======== INPUT DATA

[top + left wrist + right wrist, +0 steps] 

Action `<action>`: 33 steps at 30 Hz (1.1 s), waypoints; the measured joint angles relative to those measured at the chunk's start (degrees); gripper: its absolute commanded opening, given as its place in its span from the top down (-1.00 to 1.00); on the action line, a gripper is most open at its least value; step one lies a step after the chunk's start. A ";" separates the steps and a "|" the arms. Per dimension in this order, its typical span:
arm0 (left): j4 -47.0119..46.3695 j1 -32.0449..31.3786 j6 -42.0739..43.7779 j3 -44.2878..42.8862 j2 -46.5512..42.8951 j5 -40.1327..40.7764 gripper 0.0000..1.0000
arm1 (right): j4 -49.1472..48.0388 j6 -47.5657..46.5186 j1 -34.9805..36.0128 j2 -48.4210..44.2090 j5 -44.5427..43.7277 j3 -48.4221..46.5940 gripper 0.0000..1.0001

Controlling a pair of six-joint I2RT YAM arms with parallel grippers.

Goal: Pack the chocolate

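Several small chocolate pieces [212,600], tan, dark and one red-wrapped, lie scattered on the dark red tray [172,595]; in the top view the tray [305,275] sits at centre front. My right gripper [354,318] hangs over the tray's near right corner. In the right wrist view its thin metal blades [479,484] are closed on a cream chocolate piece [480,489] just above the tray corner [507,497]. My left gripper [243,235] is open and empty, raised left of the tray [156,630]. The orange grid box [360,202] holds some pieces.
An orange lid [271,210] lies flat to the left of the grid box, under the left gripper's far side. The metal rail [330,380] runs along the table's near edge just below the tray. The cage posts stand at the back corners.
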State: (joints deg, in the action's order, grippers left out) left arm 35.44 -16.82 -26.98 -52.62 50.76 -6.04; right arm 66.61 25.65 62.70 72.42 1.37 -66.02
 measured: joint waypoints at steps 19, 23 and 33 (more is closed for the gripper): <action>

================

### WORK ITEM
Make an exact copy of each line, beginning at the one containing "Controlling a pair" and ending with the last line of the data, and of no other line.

### OUTPUT OF THE TASK
Controlling a pair of six-joint I2RT YAM arms with parallel grippers.

Goal: Pack the chocolate

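Several small chocolate pieces [212,600], tan, dark and one red-wrapped, lie scattered on the dark red tray [172,595]; in the top view the tray [305,275] sits at centre front. My right gripper [354,318] hangs over the tray's near right corner. In the right wrist view its thin metal blades [479,484] are closed on a cream chocolate piece [480,489] just above the tray corner [507,497]. My left gripper [243,235] is open and empty, raised left of the tray [156,630]. The orange grid box [360,202] holds some pieces.
An orange lid [271,210] lies flat to the left of the grid box, under the left gripper's far side. The metal rail [330,380] runs along the table's near edge just below the tray. The cage posts stand at the back corners.
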State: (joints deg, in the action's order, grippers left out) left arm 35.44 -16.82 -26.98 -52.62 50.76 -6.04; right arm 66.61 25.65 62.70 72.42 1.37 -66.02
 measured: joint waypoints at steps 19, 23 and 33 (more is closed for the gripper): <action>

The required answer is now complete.